Catenibacterium mitsuokai

Scientific classification
- Domain: Bacteria
- Kingdom: Bacillati
- Phylum: Bacillota
- Class: Erysipelotrichia
- Order: Erysipelotrichales
- Family: Coprobacillaceae
- Genus: Catenibacterium
- Species: C. mitsuokai
- Binomial name: Catenibacterium mitsuokai Kageyama & Benno 2000
- Type strain: CCUG 48821 A, CCUG 48821 B, CIP 106738, DSM 15897, JCM 10609, RCA 14‑39
- Synonyms: Catenabacterium mitsuokai

= Catenibacterium mitsuokai =

- Authority: Kageyama & Benno 2000
- Synonyms: Catenabacterium mitsuokai

Species of bacterium

Catenibacterium mitsuokai is a species of Gram-positive and strictly anaerobic bacteria in the genus Catenibacterium, first described in 2000 following isolation from human feces in Japan.

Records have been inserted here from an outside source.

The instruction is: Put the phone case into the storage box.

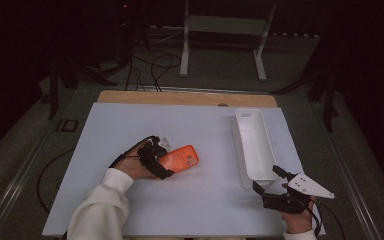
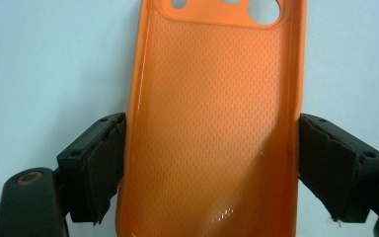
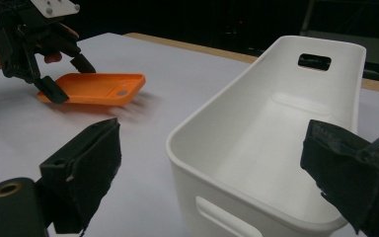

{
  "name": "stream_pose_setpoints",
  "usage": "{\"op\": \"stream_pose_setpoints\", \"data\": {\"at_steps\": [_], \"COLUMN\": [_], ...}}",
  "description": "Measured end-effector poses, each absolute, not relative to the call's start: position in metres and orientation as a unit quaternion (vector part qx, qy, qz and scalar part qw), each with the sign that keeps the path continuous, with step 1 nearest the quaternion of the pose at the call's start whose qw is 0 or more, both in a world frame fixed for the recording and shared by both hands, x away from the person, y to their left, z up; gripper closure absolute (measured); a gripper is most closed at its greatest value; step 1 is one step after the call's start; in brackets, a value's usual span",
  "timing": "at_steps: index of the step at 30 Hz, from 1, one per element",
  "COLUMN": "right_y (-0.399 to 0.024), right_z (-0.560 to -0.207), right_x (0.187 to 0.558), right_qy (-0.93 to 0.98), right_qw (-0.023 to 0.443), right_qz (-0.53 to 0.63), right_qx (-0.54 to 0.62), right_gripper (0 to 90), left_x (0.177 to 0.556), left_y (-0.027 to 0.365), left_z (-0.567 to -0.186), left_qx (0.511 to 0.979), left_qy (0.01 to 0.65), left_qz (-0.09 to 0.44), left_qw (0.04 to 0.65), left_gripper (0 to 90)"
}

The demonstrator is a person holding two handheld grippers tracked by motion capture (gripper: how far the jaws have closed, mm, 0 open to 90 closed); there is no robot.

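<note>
Clearly the orange case (image 2: 212,123) is the thing in hand; it lies open side up on the white table (image 1: 130,200), left of centre, with its camera cut-outs at the end away from the hand; in the left gripper view the pads (image 2: 103,163) of the left gripper (image 1: 167,157) sit against both long edges at the near half, so the tongs are closed on the case across its width. In the right gripper view the case looks about flat, its near end perhaps just off the table; I cannot tell for sure. The likely step is a lift and carry to the bin (image 1: 252,145), which stands well apart at the right, long axis running near to far, empty inside. The case is thin and soft-looking, so a hard squeeze may bow it and let it pop out; hold pressure steady, lift level, keep the long side of the case in line with the long side of the bin, and let go low inside rather than from above the rim. The right gripper (image 1: 270,181) hangs near the bin's near end, jaws wide apart and holding nothing; it could steady the bin's wall if the drop nudges it, otherwise it should keep out of the carrying path.
</note>
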State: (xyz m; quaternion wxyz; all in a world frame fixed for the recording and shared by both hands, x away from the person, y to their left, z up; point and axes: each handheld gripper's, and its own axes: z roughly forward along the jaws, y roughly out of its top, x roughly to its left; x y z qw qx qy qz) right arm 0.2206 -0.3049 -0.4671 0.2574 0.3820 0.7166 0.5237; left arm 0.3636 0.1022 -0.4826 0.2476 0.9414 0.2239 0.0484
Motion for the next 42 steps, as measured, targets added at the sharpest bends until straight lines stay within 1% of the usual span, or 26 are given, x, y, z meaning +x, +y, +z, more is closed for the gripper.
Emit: {"op": "stream_pose_setpoints", "data": {"at_steps": [18, 42], "right_y": [-0.294, -0.242], "right_z": [-0.458, -0.442], "right_x": [0.225, 0.256], "right_qy": [0.717, 0.743], "right_qw": [0.244, 0.175], "right_qz": [0.534, 0.540], "right_qx": [0.375, 0.355], "right_gripper": [8.4, 8.4], "left_x": [0.351, 0.331], "left_y": [0.107, 0.099], "left_z": [-0.461, -0.450], "left_qx": [0.923, 0.910], "left_qy": [0.224, 0.209], "left_qz": [0.083, 0.115], "left_qw": [0.302, 0.340], "left_gripper": [16.2, 16.2]}}
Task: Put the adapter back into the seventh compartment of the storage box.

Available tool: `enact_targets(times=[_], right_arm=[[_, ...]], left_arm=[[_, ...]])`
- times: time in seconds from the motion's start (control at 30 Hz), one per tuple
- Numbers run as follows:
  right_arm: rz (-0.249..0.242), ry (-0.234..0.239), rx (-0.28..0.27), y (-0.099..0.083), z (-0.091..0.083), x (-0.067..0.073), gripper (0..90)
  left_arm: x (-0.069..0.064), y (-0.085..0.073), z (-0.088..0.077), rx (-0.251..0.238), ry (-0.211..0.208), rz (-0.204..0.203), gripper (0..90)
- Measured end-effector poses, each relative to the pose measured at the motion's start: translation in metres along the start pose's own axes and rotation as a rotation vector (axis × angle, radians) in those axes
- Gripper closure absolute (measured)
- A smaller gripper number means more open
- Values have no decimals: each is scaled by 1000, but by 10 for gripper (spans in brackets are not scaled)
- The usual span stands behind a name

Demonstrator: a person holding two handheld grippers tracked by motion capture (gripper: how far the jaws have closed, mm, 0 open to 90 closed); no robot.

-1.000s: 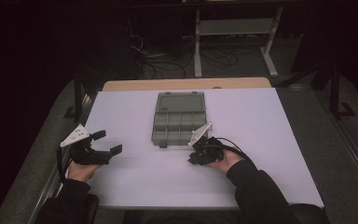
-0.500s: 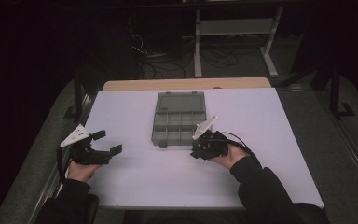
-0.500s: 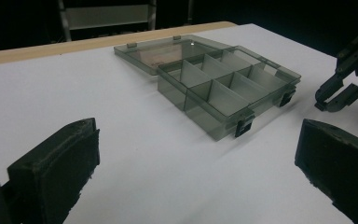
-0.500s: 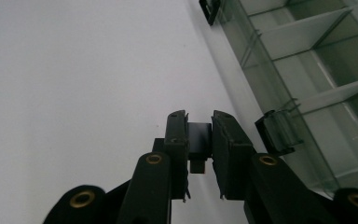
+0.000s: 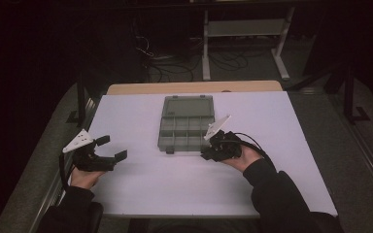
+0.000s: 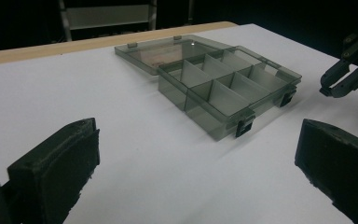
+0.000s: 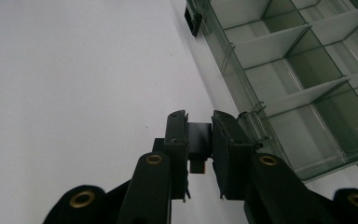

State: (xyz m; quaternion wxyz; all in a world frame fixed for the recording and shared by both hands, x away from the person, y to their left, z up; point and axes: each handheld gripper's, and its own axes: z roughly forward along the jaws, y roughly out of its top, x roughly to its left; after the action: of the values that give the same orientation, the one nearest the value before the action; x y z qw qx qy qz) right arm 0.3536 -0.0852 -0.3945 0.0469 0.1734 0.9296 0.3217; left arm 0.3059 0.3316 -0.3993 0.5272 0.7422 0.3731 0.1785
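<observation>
Room dim, surroundings near black; only the white desk (image 5: pixel 281 126) is lit, evenly from above. Soft, faint shadows; mild glare on the clear lid (image 6: pixel 168 49). Near tongs slightly blurred.

In the right gripper view the box (image 7: pixel 303 84) runs off the top and right edges, so its far compartments and lid are cut away. A small dark piece (image 7: pixel 198 147) sits pinched between the right gripper's (image 7: pixel 200 140) jaws; what it is cannot be told, and the jaws cover both its sides. In the left gripper view the left gripper's (image 6: pixel 196 154) jaws are cut by the bottom edge at 7 and 4 o'clock, and the right gripper (image 6: pixel 349 77) is cropped at 3 o'clock. In the high view the room at 12 o'clock is too dark to read.
</observation>
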Motion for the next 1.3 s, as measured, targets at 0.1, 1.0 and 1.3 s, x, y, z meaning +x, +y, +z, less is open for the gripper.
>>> enact_targets(times=[0.1,1.0,1.3], right_arm=[[-2,1,5,2,0,-1,753],[-15,-12,9,27,-12,-12,753],[-28,-15,22,42,-9,-17,753]], left_arm=[[0,0,0,-2,0,-2,0],[0,0,0,-2,-2,-2,0],[0,0,0,-4,-2,-3,0]])
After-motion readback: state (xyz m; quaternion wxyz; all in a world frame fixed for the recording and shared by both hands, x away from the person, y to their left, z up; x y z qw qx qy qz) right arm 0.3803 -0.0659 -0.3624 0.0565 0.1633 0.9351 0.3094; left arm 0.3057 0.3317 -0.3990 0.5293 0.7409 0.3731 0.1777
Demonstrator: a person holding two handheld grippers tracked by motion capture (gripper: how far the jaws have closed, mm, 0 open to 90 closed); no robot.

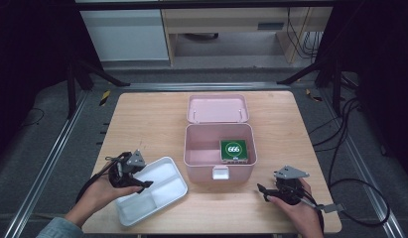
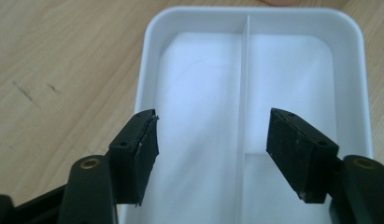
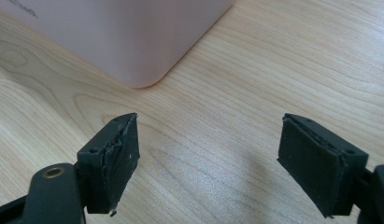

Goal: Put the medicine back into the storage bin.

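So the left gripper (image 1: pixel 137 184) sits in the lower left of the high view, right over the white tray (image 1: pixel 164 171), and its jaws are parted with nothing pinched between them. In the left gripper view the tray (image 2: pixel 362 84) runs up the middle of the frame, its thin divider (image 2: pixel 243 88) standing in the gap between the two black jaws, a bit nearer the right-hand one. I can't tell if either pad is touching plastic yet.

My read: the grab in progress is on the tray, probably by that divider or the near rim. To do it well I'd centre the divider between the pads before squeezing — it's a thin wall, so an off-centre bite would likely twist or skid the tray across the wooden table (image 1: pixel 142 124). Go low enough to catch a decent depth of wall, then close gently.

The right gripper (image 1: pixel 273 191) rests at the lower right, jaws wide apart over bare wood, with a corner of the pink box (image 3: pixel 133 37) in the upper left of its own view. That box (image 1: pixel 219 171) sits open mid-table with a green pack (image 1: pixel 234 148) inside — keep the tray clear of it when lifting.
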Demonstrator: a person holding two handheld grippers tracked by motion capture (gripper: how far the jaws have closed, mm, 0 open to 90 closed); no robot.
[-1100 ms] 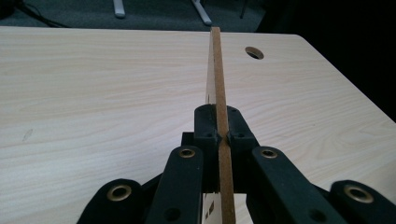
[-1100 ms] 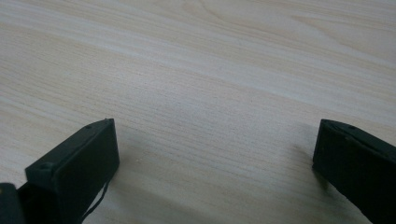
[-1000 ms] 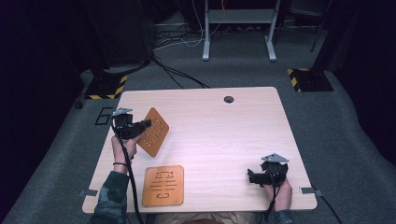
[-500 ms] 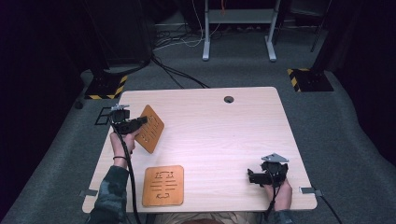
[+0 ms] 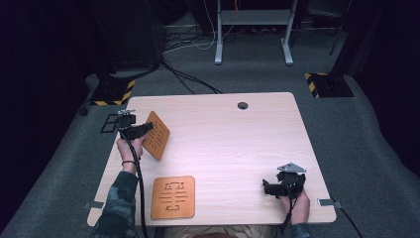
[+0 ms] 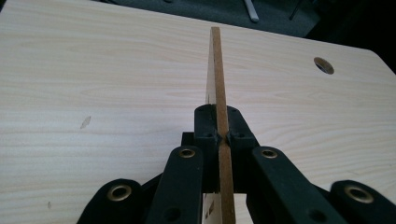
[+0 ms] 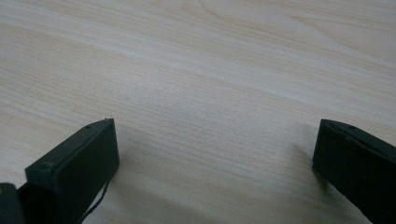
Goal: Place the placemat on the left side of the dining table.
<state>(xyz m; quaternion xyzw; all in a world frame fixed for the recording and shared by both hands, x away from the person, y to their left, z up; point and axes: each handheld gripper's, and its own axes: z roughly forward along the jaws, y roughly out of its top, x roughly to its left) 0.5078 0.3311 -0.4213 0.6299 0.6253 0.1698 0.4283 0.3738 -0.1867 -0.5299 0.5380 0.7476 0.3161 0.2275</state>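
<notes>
Between the left tongs (image 6: 223, 135) — clenched — stands a thin wooden board (image 6: 216, 70), edge-on.

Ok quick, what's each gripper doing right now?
Left gripper: shut on the brown board, held up on edge.
Right gripper: open, holding nothing, jaws wide over the table.
</notes>
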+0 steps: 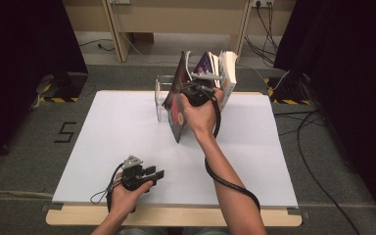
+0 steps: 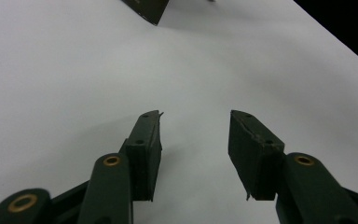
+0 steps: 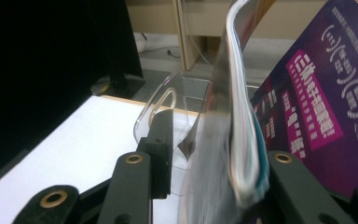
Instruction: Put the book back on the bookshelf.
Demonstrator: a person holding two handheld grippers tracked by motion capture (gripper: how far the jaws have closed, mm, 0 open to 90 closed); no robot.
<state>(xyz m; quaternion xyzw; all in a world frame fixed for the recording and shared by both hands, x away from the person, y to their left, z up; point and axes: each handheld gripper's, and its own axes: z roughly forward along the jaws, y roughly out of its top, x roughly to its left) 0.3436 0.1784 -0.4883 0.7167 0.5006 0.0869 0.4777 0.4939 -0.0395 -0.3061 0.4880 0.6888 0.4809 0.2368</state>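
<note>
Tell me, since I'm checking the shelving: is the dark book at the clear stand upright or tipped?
Tipped: the dark book leans left, its lower corner on the white table.

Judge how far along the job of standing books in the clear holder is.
Done: a purple book and a white book stand at the clear holder. In hand: a dark thin book stands between the right hand-held gripper's open jaws, tilted, one corner on the table. Left: settling it upright. The left hand-held gripper waits open.
</note>
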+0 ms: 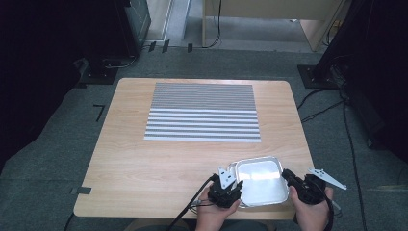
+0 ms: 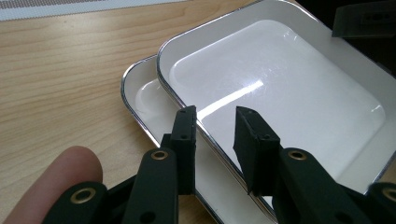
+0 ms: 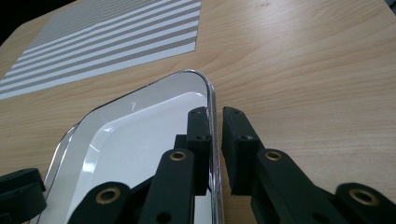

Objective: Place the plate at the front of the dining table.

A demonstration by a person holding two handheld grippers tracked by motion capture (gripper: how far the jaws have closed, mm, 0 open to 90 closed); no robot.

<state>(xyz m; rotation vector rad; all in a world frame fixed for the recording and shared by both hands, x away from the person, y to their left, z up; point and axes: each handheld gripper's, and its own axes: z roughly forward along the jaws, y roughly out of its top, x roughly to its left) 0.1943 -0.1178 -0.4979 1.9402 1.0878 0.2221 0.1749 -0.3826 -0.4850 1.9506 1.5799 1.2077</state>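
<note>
While two stacked white enamel trays sit at the lower right of the high view, near the table's front edge, each gripper straddles a rim.

Left gripper (image 1: 234, 185), lower centre of the high view: in the left gripper view its jaws stand apart with the upper tray (image 2: 280, 93) rim running between them; pads look clear of the metal, so open, not clamped. The lower tray (image 2: 140, 93) pokes out to the left underneath, offset from the upper one.

Right gripper (image 1: 287, 177), lower right: in the right gripper view its jaws bracket the tray's chrome edge with a narrow gap. Looks like a loose or just-released pinch; I read it as not pressing.

Step in hand, my guess: separating or shifting the upper tray. To do it well:
- bite only the upper rim, not both rims at once
- seat the pads square on the flange; it's glossy and will slip
- lift both sides level so the trays don't bind
- watch the lower tray so it isn't dragged off the front edge

Surface: light wood-grain table (image 1: 144, 159), striped grey-white mat (image 1: 202, 111) at upper centre, well apart from the trays. Room: grey carpet, cables trailing at right, dark equipment at both sides, pale furniture legs at top.
</note>
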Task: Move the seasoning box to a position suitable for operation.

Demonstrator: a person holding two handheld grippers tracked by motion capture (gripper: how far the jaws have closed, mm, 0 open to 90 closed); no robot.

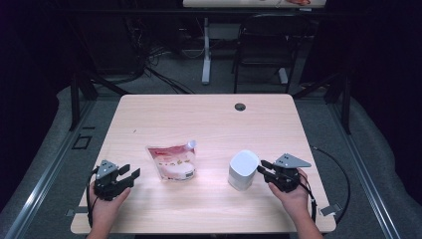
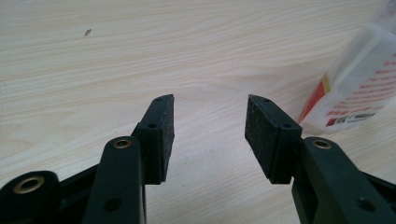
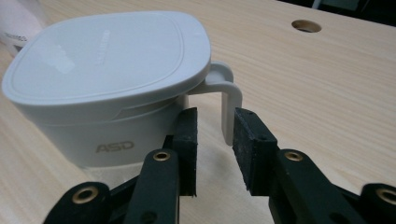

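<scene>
**Right gripper at the jug handle**

The white jug (image 1: pixel 243 170) stands on the desk (image 1: pixel 209 119), right of the pouch (image 1: pixel 171 162). The right gripper (image 3: pixel 215 135) straddles its handle (image 3: pixel 226 105), jaws narrow, one pad touching. The left gripper (image 2: pixel 210 126) rests wide, empty.

Light wood table (image 1: pixel 209 119) w/ a round cable hole (image 1: pixel 240 106) near its far edge. Grey floor (image 1: pixel 169 79) around it, black cables (image 1: pixel 149 64) lying behind. Dark chair (image 1: pixel 263 45) and a white desk leg (image 1: pixel 206 50) at the back. Walls are dark; light falls mostly on the table.
</scene>
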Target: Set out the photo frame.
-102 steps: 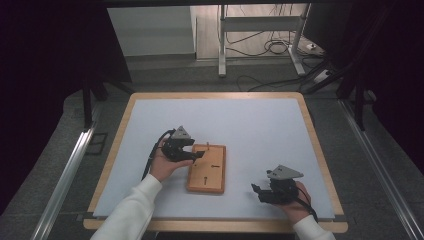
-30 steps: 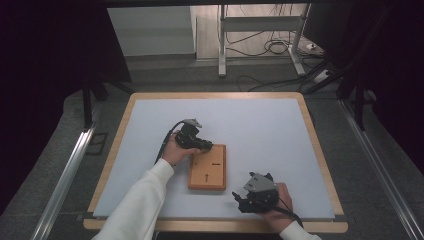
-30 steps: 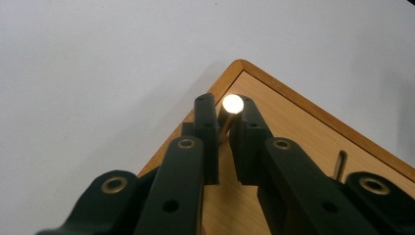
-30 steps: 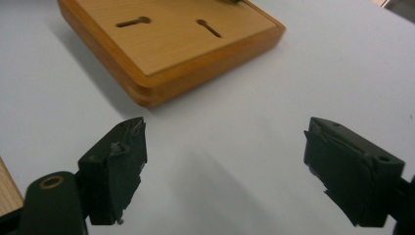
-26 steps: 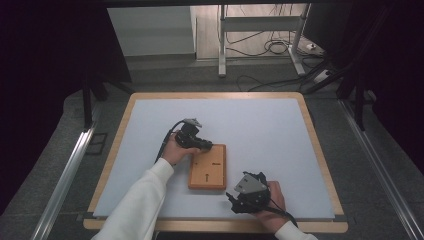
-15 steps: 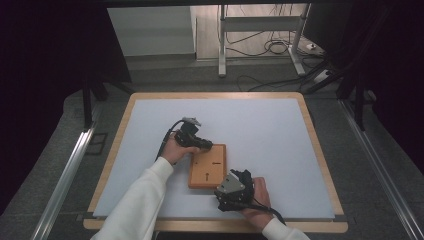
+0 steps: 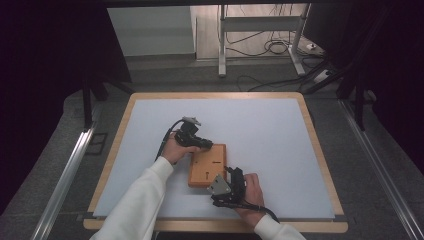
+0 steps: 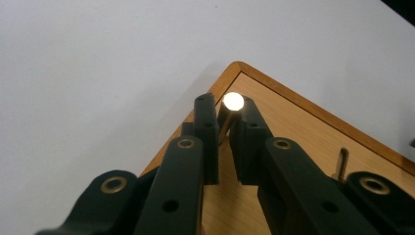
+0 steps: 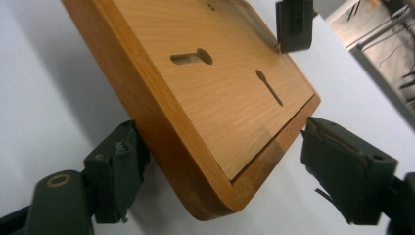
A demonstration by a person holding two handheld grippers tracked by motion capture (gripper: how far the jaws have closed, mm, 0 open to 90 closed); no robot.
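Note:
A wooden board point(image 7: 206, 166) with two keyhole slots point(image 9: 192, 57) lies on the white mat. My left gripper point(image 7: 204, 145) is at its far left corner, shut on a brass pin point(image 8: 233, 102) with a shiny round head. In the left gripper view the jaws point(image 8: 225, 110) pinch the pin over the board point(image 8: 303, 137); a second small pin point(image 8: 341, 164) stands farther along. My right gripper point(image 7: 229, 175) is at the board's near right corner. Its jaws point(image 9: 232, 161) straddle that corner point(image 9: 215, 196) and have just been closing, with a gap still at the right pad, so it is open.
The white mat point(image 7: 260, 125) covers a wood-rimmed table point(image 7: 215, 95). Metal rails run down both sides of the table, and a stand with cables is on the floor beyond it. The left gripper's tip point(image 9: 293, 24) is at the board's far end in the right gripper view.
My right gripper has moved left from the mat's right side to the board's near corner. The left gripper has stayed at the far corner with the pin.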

==Ecology and distribution==
In addition to humans, C. mitsuokai has been recovered from the lower gastrointestinal tract of pigs.

==Etymology==
The genus name Catenibacterium is derived from Latin catena (a chain) and bacterium (a rod), referring to the bacterium's chain-forming morphology. The species epithet mitsuokai is the genitive form of Mitsuoka, honoring K. Mitsuoka, a Japanese microbiologist.